Au Kenya, le gouvernement prévoit de réduire la masse salariale de 43% actuellement à 34% d’ici à l’année 2028.
« Il est impératif de mettre fin aux conventions collectives de travail basées sur les professions afin de garantir un système équitable et ordonné de traitement et de négociation des accords collectifs », a expliqué Moses Kuria, ministre kényan de la Fonction publique, cité par Kenya News Agency.
Mais, c’est une annonce qui intervient dans un contexte socio-économique tendu au Kenya, où des agents de santé ont déclenché un mouvement de grève depuis mi-mars dernier. Ils exigent le paiement de leurs arriérés de salaires et l’embauche immédiate de médecins stagiaires.
Les autorités indiquent pourtant que la réduction de la masse salariale sera progressive et sera mise en œuvre sur plusieurs années. Ce sera avec un rapport entre la masse salariale et les recettes ordinaires qui va diminuer de manière significative au cours des exercices à venir. D’après le ministre de la Fonction publique, ce rapport va passer de 47,06 entre 2021 et 2022 à 43,54% pour l’exercice 2022/2023. C’est avant de baisser à 40,45% en 2024.
La Commission kényane des salaires et des rémunérations affirme que l’Etat consacre près de la moitié des recettes totales à la masse salariale.

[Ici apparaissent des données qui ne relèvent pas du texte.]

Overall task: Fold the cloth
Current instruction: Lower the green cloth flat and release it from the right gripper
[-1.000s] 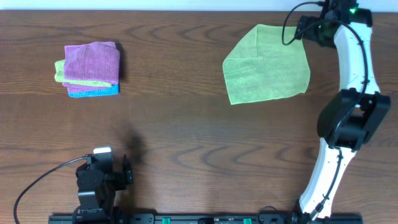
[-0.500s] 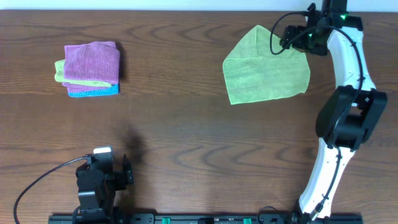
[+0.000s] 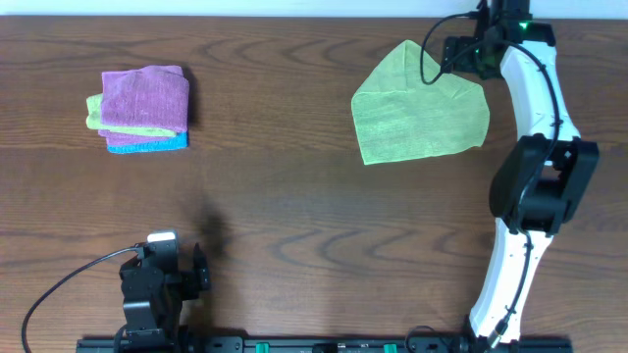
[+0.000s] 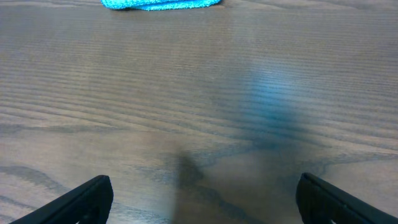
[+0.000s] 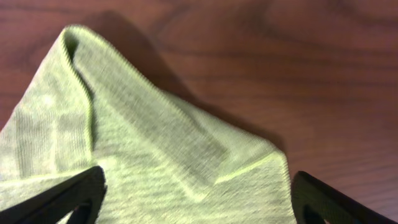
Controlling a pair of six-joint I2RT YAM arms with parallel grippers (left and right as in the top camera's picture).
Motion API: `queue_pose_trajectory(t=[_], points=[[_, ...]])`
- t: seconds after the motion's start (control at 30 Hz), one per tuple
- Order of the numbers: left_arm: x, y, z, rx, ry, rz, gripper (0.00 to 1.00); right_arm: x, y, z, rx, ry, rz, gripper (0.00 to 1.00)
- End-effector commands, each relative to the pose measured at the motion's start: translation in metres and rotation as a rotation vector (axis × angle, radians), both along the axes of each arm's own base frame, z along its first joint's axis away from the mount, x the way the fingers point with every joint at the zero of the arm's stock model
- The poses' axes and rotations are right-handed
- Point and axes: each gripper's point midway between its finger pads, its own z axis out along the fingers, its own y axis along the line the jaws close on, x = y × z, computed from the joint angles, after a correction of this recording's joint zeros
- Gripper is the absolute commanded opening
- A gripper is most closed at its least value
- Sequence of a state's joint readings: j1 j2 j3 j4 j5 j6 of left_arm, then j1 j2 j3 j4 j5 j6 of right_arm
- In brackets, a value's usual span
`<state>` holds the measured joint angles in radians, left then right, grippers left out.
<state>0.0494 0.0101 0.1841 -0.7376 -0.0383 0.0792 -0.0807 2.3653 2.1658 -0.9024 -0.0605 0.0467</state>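
Note:
The lime-green cloth [image 3: 417, 106] lies at the back right of the table, partly folded, with an overlapped layer at its top corner. My right gripper [image 3: 453, 61] hovers over its upper right part, fingers wide apart. In the right wrist view the cloth [image 5: 143, 149] fills the lower frame, with a raised fold at its middle, and the open right gripper [image 5: 196, 202] straddles it. My left gripper [image 3: 201, 267] rests at the front left, open and empty; in the left wrist view [image 4: 202, 199] only bare wood lies between its fingers.
A stack of folded cloths [image 3: 143, 108], purple over lime over blue, sits at the back left. Its blue bottom edge shows at the top of the left wrist view [image 4: 161, 4]. The right arm [image 3: 535, 186] reaches along the table's right side.
My right gripper has moved left along the cloth's top edge, and the cloth's top corner has shifted slightly. The left arm has not moved.

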Motion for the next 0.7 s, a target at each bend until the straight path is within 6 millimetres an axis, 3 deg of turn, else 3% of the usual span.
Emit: queue_pose_trajectory(t=[0.0,0.13,0.5,0.67], points=[[-0.003,0.002,-0.01,0.015,0.029,0.005,0.96,-0.002,0.011,0.0,0.063,0.005,0.024,0.86],[-0.003,0.002,-0.01,0.014,0.029,0.005,0.95,-0.005,0.01,-0.011,0.093,0.033,0.003,0.8],[-0.003,0.002,-0.01,0.015,0.029,0.005,0.95,-0.014,0.025,-0.073,0.222,0.159,-0.019,0.7],[-0.003,0.002,-0.01,0.015,0.029,0.005,0.95,-0.011,0.024,-0.075,0.223,0.147,-0.02,0.61]])
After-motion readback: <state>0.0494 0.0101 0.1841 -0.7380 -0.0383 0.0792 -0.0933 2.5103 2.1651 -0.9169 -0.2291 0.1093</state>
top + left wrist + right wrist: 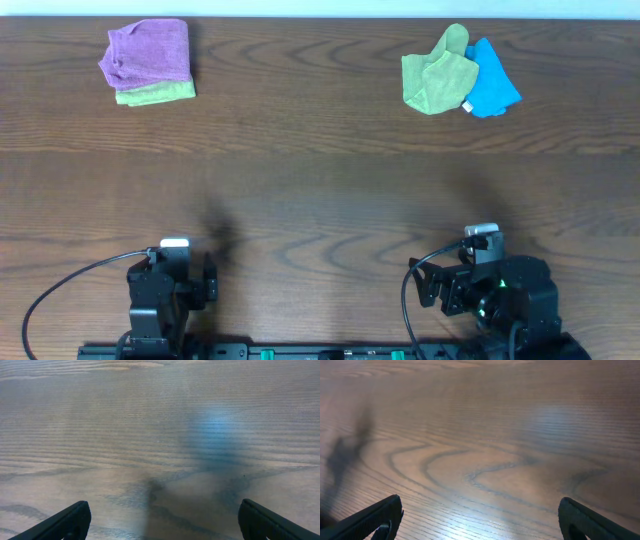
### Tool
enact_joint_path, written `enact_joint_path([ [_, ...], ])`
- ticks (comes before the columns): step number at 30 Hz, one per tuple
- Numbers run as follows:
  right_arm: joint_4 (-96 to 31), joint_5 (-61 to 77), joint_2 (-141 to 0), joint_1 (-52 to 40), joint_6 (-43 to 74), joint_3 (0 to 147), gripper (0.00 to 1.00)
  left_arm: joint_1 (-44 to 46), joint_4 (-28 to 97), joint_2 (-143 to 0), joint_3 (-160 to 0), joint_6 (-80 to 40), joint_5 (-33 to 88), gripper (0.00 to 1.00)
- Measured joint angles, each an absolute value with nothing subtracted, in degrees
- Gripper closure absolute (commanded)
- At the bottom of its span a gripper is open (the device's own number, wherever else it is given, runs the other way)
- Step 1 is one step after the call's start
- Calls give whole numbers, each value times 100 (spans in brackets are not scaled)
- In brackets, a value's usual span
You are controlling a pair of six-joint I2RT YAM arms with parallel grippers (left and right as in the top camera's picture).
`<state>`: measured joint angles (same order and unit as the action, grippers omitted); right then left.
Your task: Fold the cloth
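We see the purple cloth [148, 52] lying loosely folded at the far left of the wooden table [320, 180], resting on a lime-green cloth [160, 94] whose edge shows along its near side; at the far right a second lime-green cloth [438, 72] overlaps a blue cloth [492, 85]; both arms sit at the near edge, well apart from all 4 cloths; the left gripper [160, 522] has its 2 fingers spread wide over bare wood, gripping nothing; the right gripper [479, 522] is likewise spread wide and empty.
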<state>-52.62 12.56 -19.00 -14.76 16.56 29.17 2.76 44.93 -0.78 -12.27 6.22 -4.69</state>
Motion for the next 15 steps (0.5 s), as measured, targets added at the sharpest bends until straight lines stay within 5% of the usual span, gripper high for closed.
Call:
enact_joint_path([
  [15, -5262, 1253, -1900, -1476, 1656, 2917, 1, 276, 4493, -78, -1223, 467, -497, 5],
])
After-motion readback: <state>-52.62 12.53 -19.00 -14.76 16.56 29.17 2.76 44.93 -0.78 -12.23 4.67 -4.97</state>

Selon les données officielles, le ratio masse salariale/recettes était de près de 47%.
Au Kenya, confronté à une dette extérieure importante, près de la moitié des recettes totales sont consacrées à la masse salariale, alors qu’au moins de 60% sont allouées au remboursement de la dette.
Le salaire minimum est de 15201 shillings kényans, équivalent à 115,4 Usd. D’après le Bureau national des statistiques, les prix de la nourriture, du logement, de l’électricité, de l’eau et du gaz ont connu une hausse de 5,8% et 8% entre mars l’année passée et celle qui est en cours.